#### To do:
With the line containing "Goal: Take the" as the starting point, output the remaining lines of the data exactly as they are, through the last.

#### Provided data:

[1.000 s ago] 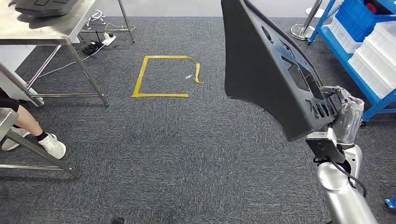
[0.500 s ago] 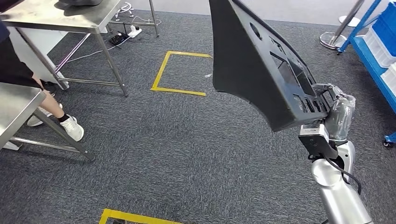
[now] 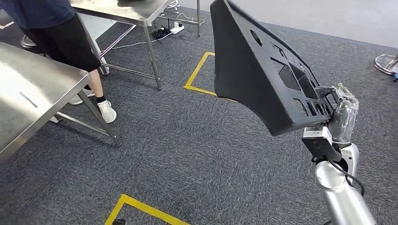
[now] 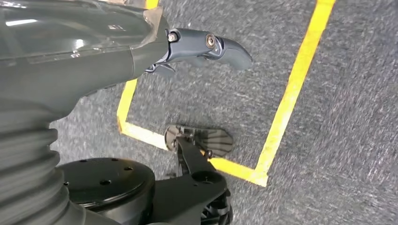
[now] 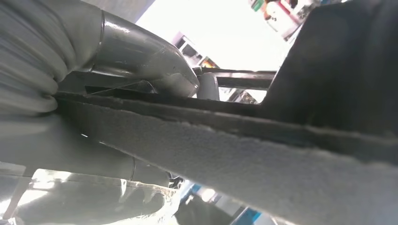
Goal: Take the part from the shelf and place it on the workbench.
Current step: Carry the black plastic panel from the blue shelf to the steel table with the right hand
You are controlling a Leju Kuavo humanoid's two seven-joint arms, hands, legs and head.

#### Output of the exercise:
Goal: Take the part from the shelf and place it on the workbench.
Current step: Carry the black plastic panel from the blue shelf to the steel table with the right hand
You are controlling a Leju Kuavo humanoid's two seven-joint arms, hands, legs and head.

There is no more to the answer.